Stored items
·····

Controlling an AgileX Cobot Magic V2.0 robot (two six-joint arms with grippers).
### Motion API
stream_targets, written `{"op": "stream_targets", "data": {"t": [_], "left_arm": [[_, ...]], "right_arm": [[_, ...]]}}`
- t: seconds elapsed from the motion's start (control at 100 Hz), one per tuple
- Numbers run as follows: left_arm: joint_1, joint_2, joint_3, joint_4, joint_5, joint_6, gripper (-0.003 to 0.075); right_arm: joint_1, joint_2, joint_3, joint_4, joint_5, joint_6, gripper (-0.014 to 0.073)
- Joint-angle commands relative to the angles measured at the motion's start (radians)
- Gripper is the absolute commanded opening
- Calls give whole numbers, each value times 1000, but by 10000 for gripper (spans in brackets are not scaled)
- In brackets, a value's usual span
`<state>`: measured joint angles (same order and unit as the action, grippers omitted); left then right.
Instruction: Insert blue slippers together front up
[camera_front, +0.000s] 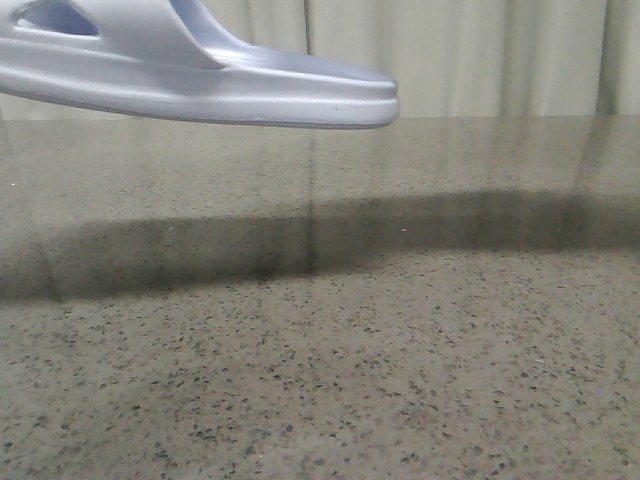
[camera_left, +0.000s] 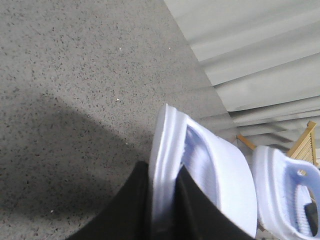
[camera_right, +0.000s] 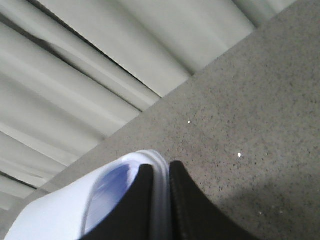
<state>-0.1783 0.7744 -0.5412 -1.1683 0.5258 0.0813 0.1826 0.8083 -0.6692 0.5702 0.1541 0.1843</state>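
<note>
Your left claw (camera_left: 162, 200) is clamped on the sole edge of one blue slipper (camera_left: 200, 175), the black fingers (camera_left: 135, 205) pressed against either side of it, holding it in the air above the speckled tabletop (camera_left: 75, 75). The second slipper (camera_left: 285, 195) hangs just beside it, apart. Your right claw (camera_right: 161, 200) is likewise closed on that slipper's edge (camera_right: 75, 215). From the front, one slipper (camera_front: 200, 70) floats level above the tabletop (camera_front: 320, 350), upper left.

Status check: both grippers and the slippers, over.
Left gripper shut on one slipper, lifted. Right gripper shut on other slipper. Not yet nested. Table unobstructed.
</note>
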Motion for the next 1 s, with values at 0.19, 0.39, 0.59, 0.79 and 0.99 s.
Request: {"op": "stream_targets", "data": {"t": [0.19,0.39,0.59,0.79,0.99], "left_arm": [[5,-3,-29,-128,21,33,16],[5,-3,-29,-226,77,106,16],[5,-3,-29,-275,129,106,16],[5,-3,-29,-405,182,147,16],[5,-3,-29,-571,240,233,16]], "right_arm": [[68,1,-32,-7,-24,-21,-107],[148,55,-32,-7,-64,-22,-107],[227,77,-32,-7,-144,-22,-107],[240,86,-32,-7,-154,-22,-107],[240,86,-32,-7,-187,-22,-107]]}}
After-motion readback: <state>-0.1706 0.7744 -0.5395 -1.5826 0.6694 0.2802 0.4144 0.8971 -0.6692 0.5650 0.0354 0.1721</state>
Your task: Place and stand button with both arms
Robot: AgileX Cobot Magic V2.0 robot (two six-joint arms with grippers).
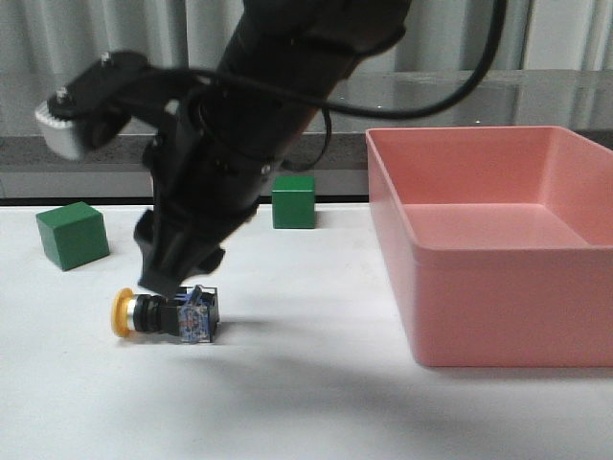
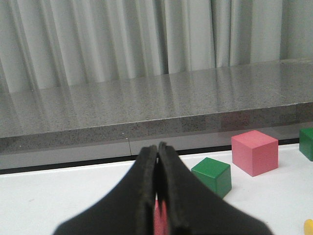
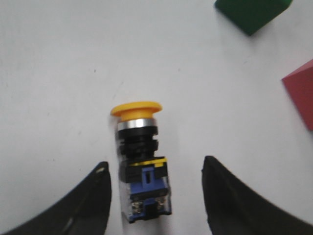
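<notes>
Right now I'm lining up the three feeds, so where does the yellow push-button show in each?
Front view: the button lies on its side at lower left on the white table, under the right gripper.
Left wrist view: only a yellow sliver at the lower right edge, possibly its cap; cannot tell.
Right wrist view: centre, between the open fingers.
Shared landmark: a green cube.

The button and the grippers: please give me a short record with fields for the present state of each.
button: lying on its side on the white table, yellow cap toward the front view's left
right gripper: open, fingers on either side of the button's base, not touching it
left gripper: shut, holding nothing visible
pink bin: right of the button, apart
</notes>
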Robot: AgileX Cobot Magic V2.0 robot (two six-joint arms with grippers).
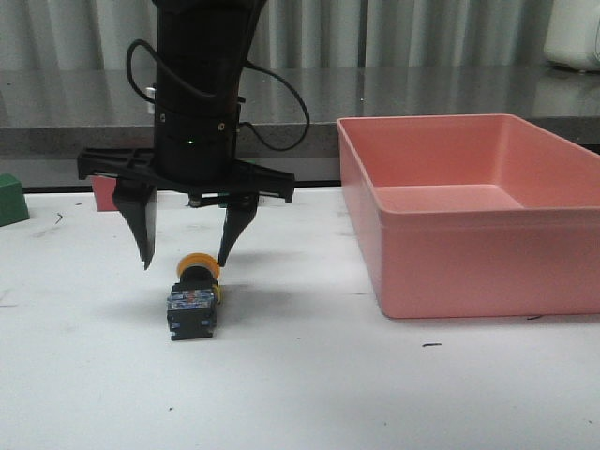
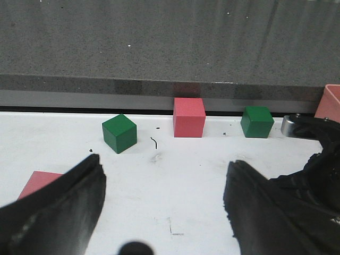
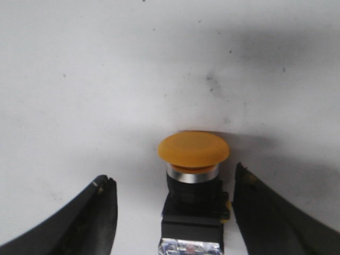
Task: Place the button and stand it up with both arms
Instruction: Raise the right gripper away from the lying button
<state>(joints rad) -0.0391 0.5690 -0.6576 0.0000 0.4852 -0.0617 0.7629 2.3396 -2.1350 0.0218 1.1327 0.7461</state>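
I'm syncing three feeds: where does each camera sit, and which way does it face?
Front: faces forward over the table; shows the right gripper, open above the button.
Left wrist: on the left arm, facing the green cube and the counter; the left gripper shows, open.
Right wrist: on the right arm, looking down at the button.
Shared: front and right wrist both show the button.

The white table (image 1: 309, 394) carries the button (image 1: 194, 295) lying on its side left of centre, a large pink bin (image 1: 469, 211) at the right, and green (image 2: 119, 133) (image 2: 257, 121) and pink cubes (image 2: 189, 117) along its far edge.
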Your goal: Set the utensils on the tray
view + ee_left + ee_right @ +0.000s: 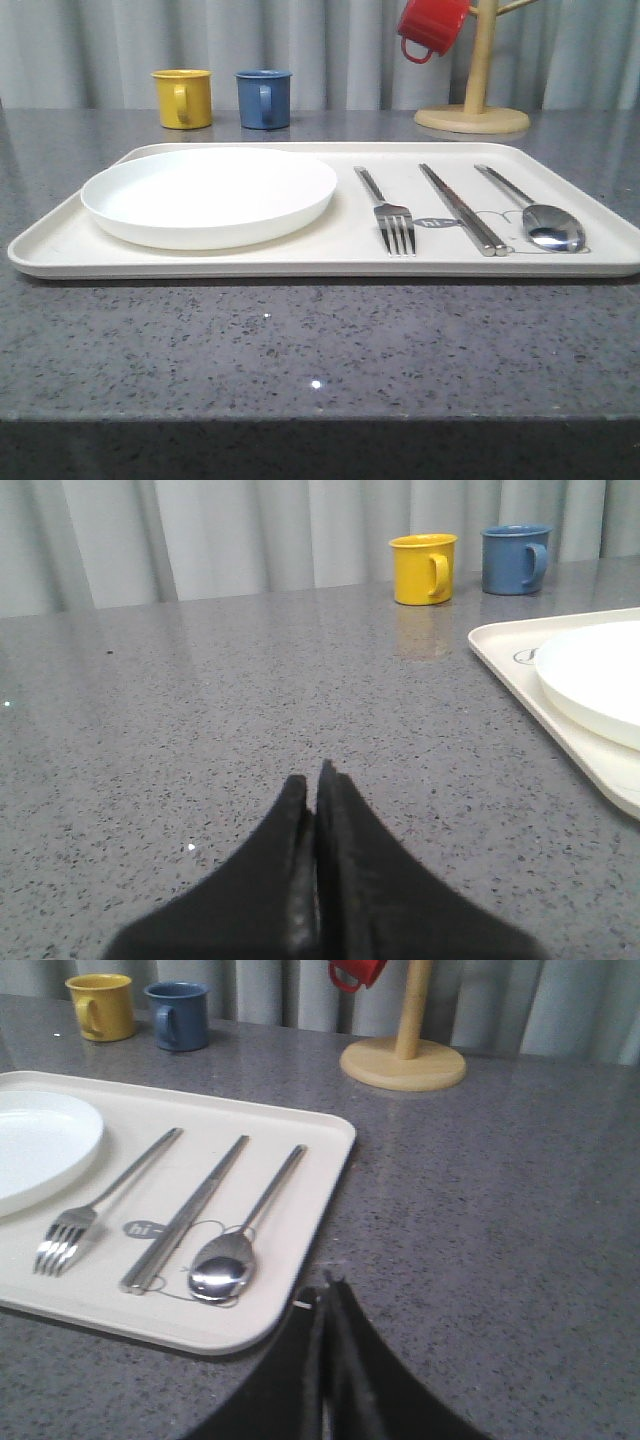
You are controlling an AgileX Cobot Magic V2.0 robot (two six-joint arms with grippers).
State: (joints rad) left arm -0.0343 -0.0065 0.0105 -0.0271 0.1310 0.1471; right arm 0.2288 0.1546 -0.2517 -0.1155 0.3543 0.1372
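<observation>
Left claw [318, 780] is hovering over bare bench [200, 730], fingers pressed together, gripping nothing, beside the tray [510, 670]. Right claw [330, 1285] is likewise pressed together and empty, sitting just off the tray's near right corner. Tray is carrying the plate [210, 195] at left, then fork [388, 215], chopsticks [462, 210] and spoon [535, 215] lying side by side, apart.

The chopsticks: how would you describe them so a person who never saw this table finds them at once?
Start at the cream tray holding the white plate. To the plate's right lie three metal utensils side by side. The chopsticks are the middle one, between fork and spoon: two flat straight sticks, without tines or bowl.
</observation>
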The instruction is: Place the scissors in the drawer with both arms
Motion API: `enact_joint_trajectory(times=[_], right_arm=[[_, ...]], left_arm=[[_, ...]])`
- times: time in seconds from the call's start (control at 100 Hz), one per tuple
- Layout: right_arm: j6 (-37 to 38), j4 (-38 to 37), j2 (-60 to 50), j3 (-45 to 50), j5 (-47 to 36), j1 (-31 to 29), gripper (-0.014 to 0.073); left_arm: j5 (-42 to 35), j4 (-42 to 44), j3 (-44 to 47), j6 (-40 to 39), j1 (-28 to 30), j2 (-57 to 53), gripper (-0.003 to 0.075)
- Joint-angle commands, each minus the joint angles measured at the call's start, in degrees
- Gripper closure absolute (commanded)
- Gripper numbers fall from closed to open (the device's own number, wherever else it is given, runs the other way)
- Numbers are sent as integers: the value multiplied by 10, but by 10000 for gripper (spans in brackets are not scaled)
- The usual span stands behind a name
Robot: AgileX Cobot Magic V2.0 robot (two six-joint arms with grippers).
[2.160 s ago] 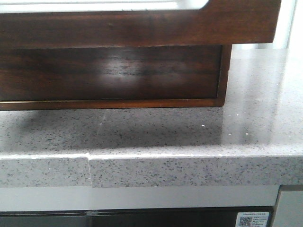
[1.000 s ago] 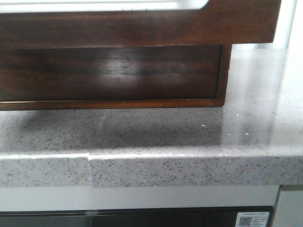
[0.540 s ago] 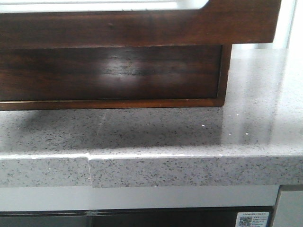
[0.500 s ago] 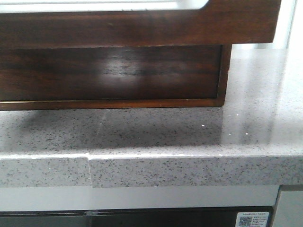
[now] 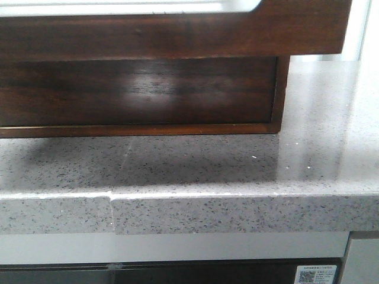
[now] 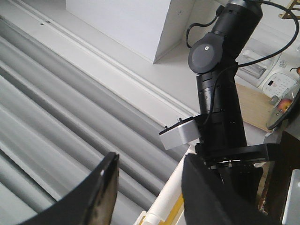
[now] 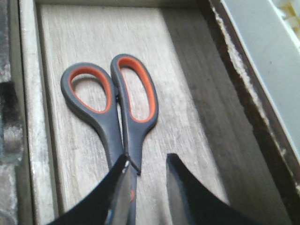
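While the right pincer is hanging with its two dark fingers spread and nothing between them, the scissors are lying flat on the pale floor of the drawer, filling the centre of the right wrist view. Their orange-lined loops are pointing to the upper part of that frame, and the left finger is overlapping the pivot at the bottom — whether it is touching them I cannot tell. So the placing looks done, and what is probably left is backing the arm out and pushing the drawer shut.

Over in the left wrist view, the left pincer is gaping as well, gripping nothing and facing grey slatted blinds, with the other black arm standing in the right half of the frame.

Seen from the front, the drawer's dark glossy front is jutting out across the top of the frame above the wooden casing, which is sitting on the speckled grey desk. Neither arm nor the scissors are showing there, the blades are cut off by the bottom edge of the right wrist frame, and the drawer's left part is running out of the front view.
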Motion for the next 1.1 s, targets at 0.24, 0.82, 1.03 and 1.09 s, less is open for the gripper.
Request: enact_joint_trajectory(times=[0.24, 0.82, 1.03, 1.09], right_arm=[[-2, 14, -16, -19, -35, 1, 424], [36, 15, -135, -22, -40, 1, 427], [104, 15, -192, -22, -71, 1, 427], [121, 15, -204, -22, -68, 1, 428]], left_arm=[[-11, -30, -19, -9, -4, 5, 427], [-11, -30, -19, -45, -4, 5, 742], [-11, -30, -19, -168, -4, 5, 742], [-11, -29, -19, -192, -4, 5, 742]])
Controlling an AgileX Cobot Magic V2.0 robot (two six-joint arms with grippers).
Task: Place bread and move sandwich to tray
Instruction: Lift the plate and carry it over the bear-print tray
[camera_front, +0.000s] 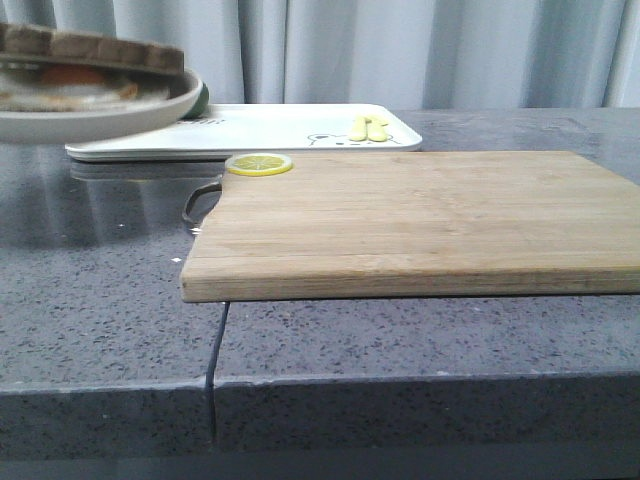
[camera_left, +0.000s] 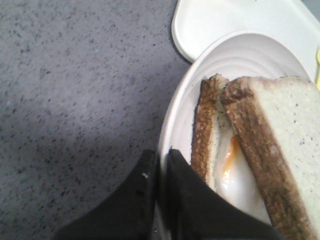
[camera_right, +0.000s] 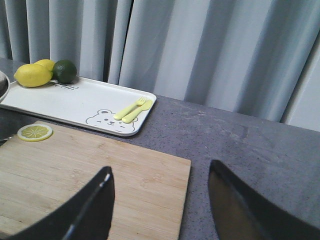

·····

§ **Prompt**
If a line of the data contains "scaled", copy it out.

§ **Expected answer**
- Calls give whole numbers, each value times 1000, but by 10000 for gripper (spans in brackets are not scaled)
- Numbers are sent as integers: the value multiplied by 10, but by 10000 for gripper (spans in brackets are not scaled)

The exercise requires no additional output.